**Assignment:** Begin at the first line of the records below and, please, give each line again exactly until the line with "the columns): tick" is included.
-- Opening Marker --
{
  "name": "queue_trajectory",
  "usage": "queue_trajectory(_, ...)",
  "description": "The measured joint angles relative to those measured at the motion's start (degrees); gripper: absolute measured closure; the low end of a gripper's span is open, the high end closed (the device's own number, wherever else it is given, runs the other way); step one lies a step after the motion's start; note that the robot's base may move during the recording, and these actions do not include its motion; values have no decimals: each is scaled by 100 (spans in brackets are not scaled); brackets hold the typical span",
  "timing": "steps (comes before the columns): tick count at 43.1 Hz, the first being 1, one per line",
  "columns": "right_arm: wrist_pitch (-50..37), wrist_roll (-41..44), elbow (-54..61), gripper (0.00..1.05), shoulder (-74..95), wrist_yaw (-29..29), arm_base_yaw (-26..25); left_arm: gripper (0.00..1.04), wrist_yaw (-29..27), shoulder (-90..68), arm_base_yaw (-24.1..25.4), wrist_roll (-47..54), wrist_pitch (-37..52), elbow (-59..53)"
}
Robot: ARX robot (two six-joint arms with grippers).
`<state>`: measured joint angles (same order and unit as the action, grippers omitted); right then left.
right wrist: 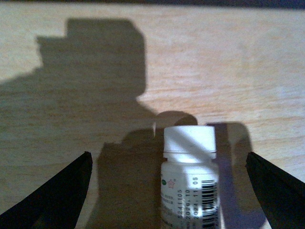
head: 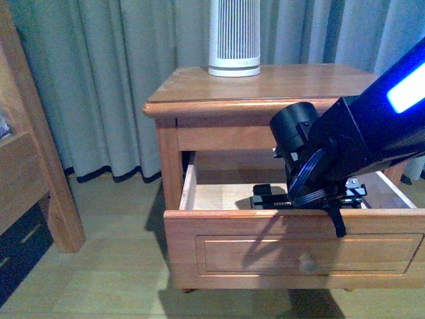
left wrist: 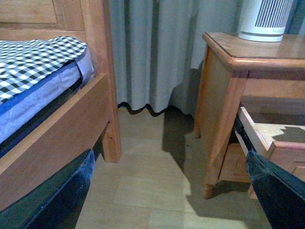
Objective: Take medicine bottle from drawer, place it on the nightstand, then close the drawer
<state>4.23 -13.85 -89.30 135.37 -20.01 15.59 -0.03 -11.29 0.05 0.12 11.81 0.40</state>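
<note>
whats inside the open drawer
The medicine bottle sits between the open fingers of the right gripper on the drawer floor. In the front view the arm covers it.

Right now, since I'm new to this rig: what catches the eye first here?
The upper drawer of the nightstand stands pulled open, with the right gripper reaching into it. In the right wrist view, a small white medicine bottle sits between its open jaws. A tall white ribbed cylinder stands on the nightstand top.
</note>
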Motion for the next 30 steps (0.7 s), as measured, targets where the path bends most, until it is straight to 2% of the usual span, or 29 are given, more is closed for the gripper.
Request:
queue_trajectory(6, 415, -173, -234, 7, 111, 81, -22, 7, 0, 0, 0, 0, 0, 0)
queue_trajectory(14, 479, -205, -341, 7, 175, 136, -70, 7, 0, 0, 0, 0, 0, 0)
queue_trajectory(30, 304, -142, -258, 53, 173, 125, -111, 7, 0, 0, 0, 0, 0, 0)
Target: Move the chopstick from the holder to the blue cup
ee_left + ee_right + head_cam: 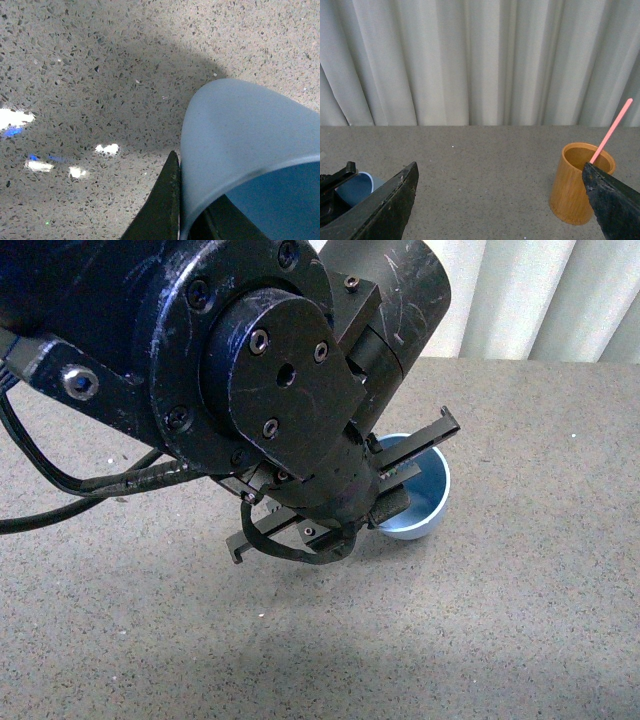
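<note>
The left gripper (372,502) is seen lowered onto the blue cup (425,502), and in the left wrist view the cup's wall is caught between its fingers (162,205), one lying outside against the wall and the other inside the rim, so the jaws are closed on the cup. The cup is stood upright on the speckled grey table (520,620), mouth upward, partly covered in the front view by the left arm (200,350). The right gripper (500,167) is held spread wide with nothing between its fingers (390,205), just above the table. The chopstick (611,131), thin and pink, is found in the holder (572,195), a brown wooden cylinder stood upright beside one right finger and overlapped by it at the edge. The chopstick's long axis is tilted off the vertical: its lower end is sunk inside the holder, its shaft is leaned on the rim, and its free end is pointed up and outward against the pale pleated curtain (480,60) behind the table. The holder and the cup are set well apart
</note>
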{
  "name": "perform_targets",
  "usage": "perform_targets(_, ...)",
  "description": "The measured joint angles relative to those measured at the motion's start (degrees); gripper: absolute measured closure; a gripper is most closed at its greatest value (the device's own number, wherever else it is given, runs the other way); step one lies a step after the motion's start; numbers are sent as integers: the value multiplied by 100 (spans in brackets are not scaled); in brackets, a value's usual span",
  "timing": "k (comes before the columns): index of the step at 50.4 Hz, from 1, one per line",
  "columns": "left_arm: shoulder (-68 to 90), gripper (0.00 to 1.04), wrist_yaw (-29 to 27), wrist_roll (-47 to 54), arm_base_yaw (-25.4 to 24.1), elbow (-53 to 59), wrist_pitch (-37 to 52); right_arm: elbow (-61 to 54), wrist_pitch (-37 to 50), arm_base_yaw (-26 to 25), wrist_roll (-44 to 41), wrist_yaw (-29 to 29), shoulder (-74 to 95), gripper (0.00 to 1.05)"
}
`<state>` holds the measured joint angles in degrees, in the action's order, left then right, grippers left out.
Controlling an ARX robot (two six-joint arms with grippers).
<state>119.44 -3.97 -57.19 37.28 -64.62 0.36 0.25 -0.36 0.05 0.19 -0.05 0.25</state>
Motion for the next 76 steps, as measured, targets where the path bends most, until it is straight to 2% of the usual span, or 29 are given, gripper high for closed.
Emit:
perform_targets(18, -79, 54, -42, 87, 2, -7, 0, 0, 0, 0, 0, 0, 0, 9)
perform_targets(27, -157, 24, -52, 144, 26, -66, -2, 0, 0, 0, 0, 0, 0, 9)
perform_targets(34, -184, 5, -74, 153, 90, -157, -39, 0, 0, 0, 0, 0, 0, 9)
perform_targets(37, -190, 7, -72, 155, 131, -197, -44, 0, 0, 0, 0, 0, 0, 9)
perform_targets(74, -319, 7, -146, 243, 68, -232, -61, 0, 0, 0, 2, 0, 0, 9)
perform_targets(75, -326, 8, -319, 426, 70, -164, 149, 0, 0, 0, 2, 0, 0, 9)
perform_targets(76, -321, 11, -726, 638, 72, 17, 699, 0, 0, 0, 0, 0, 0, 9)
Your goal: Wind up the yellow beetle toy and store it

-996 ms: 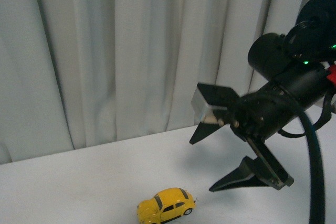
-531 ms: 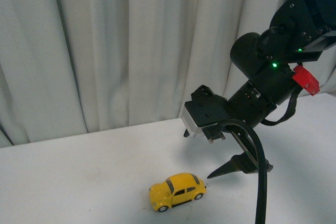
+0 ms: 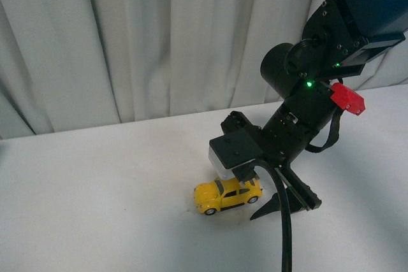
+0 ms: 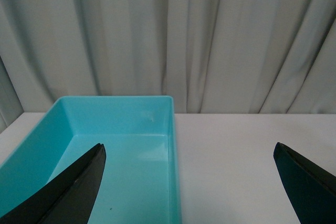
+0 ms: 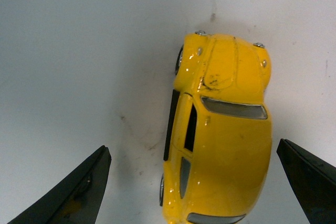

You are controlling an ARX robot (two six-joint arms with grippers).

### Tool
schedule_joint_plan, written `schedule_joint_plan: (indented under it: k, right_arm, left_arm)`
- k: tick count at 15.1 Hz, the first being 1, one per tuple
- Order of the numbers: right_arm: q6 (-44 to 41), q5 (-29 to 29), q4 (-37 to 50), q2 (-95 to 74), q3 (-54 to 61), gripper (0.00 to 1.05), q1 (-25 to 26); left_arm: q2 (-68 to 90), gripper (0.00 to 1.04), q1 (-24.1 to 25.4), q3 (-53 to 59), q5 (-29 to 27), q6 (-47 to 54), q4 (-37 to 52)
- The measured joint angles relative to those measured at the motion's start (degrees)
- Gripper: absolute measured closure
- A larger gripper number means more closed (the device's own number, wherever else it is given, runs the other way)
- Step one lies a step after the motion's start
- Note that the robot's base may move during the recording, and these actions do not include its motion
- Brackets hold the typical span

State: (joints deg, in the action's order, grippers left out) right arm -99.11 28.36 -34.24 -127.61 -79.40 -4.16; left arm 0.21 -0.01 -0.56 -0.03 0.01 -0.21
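- A teal tray (image 4: 170, 129) shows only in the left wrist view, so its place relative to the yellow beetle toy (image 3: 227, 195) cannot be told. It lies on the white table (image 4: 252, 150) in front of a pale curtain (image 4: 210, 40).
- The left pincer (image 4: 189, 148) is spread wide and holds nothing. One dark finger hangs over the tray's inside and the other over bare table beside it.
- In the front view the yellow beetle toy stands on its wheels on the table, one long side turned to the camera, with open white surface to its left.
- The right pincer (image 5: 192, 148) hangs directly over the toy, its fingers parted with the car between them. The right wrist view shows a strip of table between the car and each finger, narrower on one side, so neither finger touches it.
- Just above the toy, the grey-white camera box (image 3: 233, 155) on the right wrist covers part of its roof.
- Just right of the toy, one dark finger (image 3: 280, 199) slants down close to the table beside the car's end, and a black cable (image 3: 285, 240) drops past it.
- Up and right of the toy, the black arm carries a red tab (image 3: 347, 97) and a green light (image 3: 308, 84).
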Motion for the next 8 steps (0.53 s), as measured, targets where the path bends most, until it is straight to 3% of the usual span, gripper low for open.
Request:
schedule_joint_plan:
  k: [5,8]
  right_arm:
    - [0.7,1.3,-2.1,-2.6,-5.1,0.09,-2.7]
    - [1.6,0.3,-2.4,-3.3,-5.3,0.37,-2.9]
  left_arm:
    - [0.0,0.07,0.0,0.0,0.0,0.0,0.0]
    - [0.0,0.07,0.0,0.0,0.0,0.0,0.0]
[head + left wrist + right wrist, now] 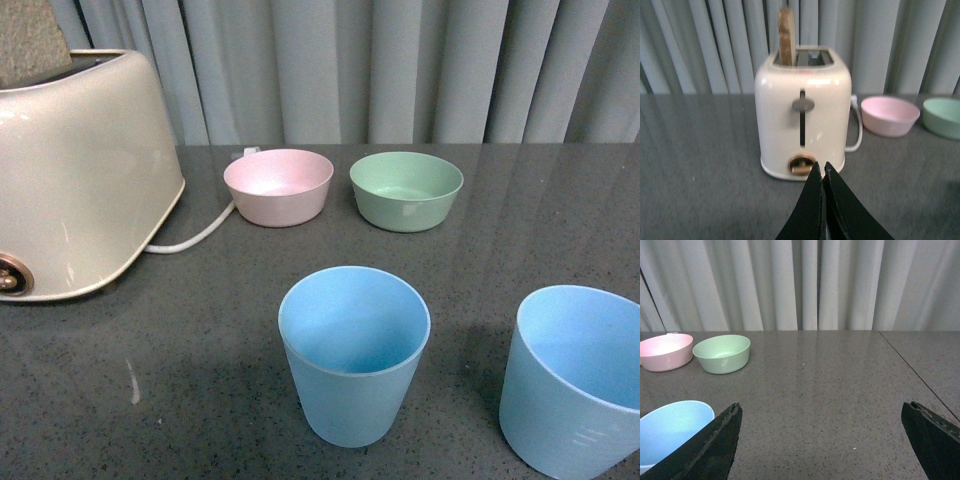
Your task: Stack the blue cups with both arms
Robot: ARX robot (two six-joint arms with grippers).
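Note:
Two light-blue cups stand upright on the dark table in the front view, one in the middle (354, 352) and one at the right edge (572, 382). Neither arm shows in the front view. My left gripper (821, 167) is shut and empty, pointing at the toaster (803, 115); no cup shows in its view. My right gripper (821, 412) is open wide over bare table. A blue cup (669, 429) sits just outside one of its fingers (715, 445), partly hidden by it.
A cream toaster (75, 170) with a slice of bread and a white cord stands at the left. A pink bowl (279, 185) and a green bowl (406, 189) sit at the back before grey curtains. They also show in the right wrist view, pink (664, 351) and green (722, 353).

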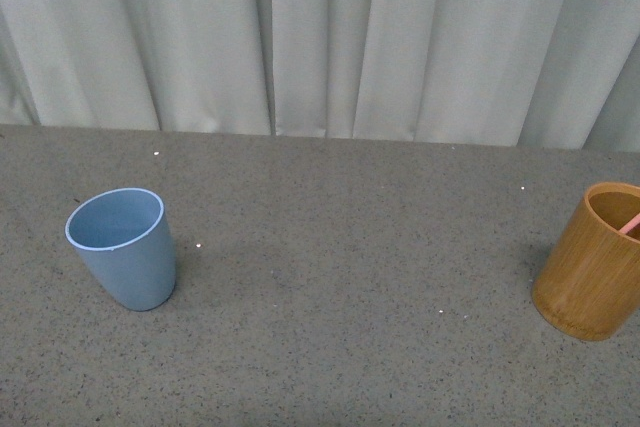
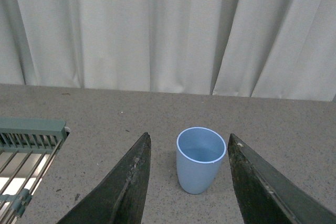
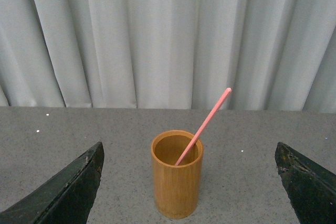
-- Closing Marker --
**Response for this exercise:**
{
  "name": "queue_trajectory",
  "usage": "queue_trajectory(_, ...)",
  "description": "The measured joint angles relative to those measured at the motion's start (degrees); gripper: absolute measured closure; the low end of a gripper's span is open, the high end closed (the device's own number, wherever else it is given, runs the other way); step one lies a step after the motion's start; note that the robot's base may move during the recording, and these actions do not include its motion; values have no decimals: each is scaled by 100 (spans in brackets are not scaled); brackets hold the typical span",
  "timing": "steps (comes before the columns): tick count at 43.1 Hz, the first being 1, one per line",

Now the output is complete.